Ya se ha visto que este es el compromiso adoptado por Bartolomé de las Casas a los pocos años de llegar a América. Lo mantendrá durante el resto de su vida, ampliándolo varios decenios después a los africanos subsaharianos. De lo que nunca hizo un problema fue de la esclavitud de los musulmanes capturados en la guerra. Por esta parte, tal vez Cervantes, al menos desde su cautiverio, fuera más consciente del coste que tenía una situación de guerra abierta y permanente entre credos, la cual a su vez aparece como fuente de legitimación de la esclavitud en el Trato de Argel: « en la sangrienta guerra peligrosa, / pudiendo con el filo de la espada / acabar nuestra vida temerosa, / la guardan de prisiones rodeada » (Cervantes, O.C. II, 2003: 842).
Sin embargo, es evidente que, en los enfrentamientos consiguientes, no intervenía solo la guerra, sino que en muchas más ocasiones era el azar el que determinaba el destino de las personas.

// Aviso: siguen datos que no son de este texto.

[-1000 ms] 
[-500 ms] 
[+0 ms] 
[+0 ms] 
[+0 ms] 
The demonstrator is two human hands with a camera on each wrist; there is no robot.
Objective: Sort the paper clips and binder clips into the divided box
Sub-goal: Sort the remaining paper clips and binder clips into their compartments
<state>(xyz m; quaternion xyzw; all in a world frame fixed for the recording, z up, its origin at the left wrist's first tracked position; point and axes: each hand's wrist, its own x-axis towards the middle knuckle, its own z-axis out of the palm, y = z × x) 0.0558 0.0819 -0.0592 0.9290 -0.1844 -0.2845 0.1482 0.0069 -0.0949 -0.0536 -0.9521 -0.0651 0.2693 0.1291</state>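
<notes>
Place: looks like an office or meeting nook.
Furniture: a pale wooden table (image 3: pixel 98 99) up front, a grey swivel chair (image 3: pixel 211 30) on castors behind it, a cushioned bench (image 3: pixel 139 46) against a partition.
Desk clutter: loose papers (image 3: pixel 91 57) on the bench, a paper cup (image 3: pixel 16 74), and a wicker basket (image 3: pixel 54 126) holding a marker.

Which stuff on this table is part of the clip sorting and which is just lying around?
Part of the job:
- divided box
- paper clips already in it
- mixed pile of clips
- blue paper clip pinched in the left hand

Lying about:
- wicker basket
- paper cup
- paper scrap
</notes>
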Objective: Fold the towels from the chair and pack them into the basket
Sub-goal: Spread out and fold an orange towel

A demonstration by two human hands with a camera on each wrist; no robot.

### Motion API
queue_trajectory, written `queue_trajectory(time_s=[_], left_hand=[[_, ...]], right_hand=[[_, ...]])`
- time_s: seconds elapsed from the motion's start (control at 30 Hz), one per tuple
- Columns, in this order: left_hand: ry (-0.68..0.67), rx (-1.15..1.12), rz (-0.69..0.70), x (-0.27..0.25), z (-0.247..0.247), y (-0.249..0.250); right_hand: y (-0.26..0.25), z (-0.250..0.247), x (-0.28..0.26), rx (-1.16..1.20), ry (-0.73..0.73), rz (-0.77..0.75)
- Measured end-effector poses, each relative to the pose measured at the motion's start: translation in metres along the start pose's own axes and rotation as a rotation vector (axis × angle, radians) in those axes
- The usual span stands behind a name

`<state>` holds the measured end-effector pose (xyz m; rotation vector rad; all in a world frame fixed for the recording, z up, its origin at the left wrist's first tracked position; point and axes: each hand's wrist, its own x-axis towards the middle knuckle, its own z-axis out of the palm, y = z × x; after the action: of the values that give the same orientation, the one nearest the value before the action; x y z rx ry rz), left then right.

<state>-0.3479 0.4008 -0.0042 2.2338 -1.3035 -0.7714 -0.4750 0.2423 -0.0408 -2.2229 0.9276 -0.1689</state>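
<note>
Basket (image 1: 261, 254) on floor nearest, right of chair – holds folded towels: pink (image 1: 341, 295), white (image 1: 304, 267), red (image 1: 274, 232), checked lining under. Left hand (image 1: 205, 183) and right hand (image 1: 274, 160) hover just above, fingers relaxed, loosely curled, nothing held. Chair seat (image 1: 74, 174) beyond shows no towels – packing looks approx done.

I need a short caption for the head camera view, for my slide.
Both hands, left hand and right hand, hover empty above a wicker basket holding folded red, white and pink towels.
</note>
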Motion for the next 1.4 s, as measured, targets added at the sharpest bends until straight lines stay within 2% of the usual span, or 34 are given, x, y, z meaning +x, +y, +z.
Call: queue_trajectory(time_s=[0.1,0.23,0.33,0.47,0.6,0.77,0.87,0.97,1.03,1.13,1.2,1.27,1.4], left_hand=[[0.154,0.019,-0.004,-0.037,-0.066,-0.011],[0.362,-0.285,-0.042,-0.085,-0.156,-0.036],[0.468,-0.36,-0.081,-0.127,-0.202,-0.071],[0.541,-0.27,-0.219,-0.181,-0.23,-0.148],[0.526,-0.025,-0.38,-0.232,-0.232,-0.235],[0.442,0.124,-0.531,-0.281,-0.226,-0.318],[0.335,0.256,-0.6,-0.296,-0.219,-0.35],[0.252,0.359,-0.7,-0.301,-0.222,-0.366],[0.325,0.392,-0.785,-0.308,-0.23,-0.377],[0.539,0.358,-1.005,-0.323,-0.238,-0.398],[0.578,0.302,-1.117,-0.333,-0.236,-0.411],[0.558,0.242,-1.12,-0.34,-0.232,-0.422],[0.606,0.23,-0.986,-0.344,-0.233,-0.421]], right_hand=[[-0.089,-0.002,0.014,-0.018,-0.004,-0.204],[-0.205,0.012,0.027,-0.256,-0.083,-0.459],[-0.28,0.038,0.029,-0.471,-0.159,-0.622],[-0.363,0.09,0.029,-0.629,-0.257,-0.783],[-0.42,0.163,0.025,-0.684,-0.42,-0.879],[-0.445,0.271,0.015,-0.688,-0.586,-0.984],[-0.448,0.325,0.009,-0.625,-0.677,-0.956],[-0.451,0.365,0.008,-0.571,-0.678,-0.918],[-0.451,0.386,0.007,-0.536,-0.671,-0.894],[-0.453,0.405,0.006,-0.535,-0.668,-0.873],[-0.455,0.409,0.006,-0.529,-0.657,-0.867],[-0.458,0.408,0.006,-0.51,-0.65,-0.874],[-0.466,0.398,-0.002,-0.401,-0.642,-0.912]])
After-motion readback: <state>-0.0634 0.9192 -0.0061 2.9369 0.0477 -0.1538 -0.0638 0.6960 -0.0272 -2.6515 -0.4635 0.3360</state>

El desconocimiento del lugar, la temeridad, un encuentro inesperado, un golpe de timón no deseado, el impulso no previsto en las velas o cualquier otro motivo, se convertían en causas de las que tan fácil resultaba ser dueño como convertirse en esclavo.
Tal vez sea esa incertidumbre la que quieren transmitir algunos textos cervantinos: en La Galatea, los turcos que llevan a los cristianos cautivos ven mutarse su posición de amos en la de servidores e incluso en la de víctimas, solo por acceder al lugar que no debían:
¡Quién pudiera exagerar agora el gozo de los cristianos, que del insufrible y pesado yugo del amargo cautiverio veían libres y desembarazados sus cuellos, y las plegarias y ruegos que los turcos, poco antes libres y señores, hacían a sus mesmos esclavos, rogándoles fuesen parte para que de los indignados cristianos maltratados no fuesen, los cuales ya en la playa los esperaban, con deseo de vengarse de la ofensa que estos mesmos turcos les habían hecho, saqueándoles su lugar, como tú, Silerio, sabes! (Cervantes, O.C. II, 2003, V: 143)
En el Quijote, la historia del capitán Ruy Pérez de Viedma narra cómo se convierte en prisionero en Lepanto, donde « solo fui el triste entre tantos alegres y el cautivo entre tantos libres, porque fueron quince mil cristianos los que aquel día alcanzaron la deseada libertad, que todos venían al remo en la turquesca armada” (Cervantes, 2005, I, XXXIX: 403).
El cautiverio, como demuestra la propia experiencia del autor, es una situación que tiene su origen no tanto en la justicia de una guerra como en la fortuna o destino. Por eso, aunque no hay en Cervantes un rechazo expreso del principio esclavista, de manera acorde con lo que era el pensamiento predominante en su época, lo que transmitió repetidamente en sus obras fueron las trágicas repercusiones de la situación de cautividad para las personas. Entre estas no falta alguna denuncia de acciones que llevaban la despersonalización del esclavo negro hasta sus últimas consecuencias, como cuando, al igual que al soldado viejo, se le aparta de lo que ha sido su condición para negarle una última protección:
porque no es bien que se haga con ellos [los soldados viejos] lo que suelen hacer los que ahorran y dan libertad a sus negros cuando ya son viejos y no pueden servir, y echándolos de casa con título de libres, los hacen esclavos de la hambre, de quien no piensan ahorrarse sino con la muerte (Cervantes, 2005, II, XXIV: 740).
La denuncia, en definitiva, más humanitaria que de principios, evidencia que, como sus contemporáneos, el gran escritor no llegó a desarrollar una concepción abolicionista y esta habría de esperar varios decenios tras su muerte para empezar a ser reivindicada.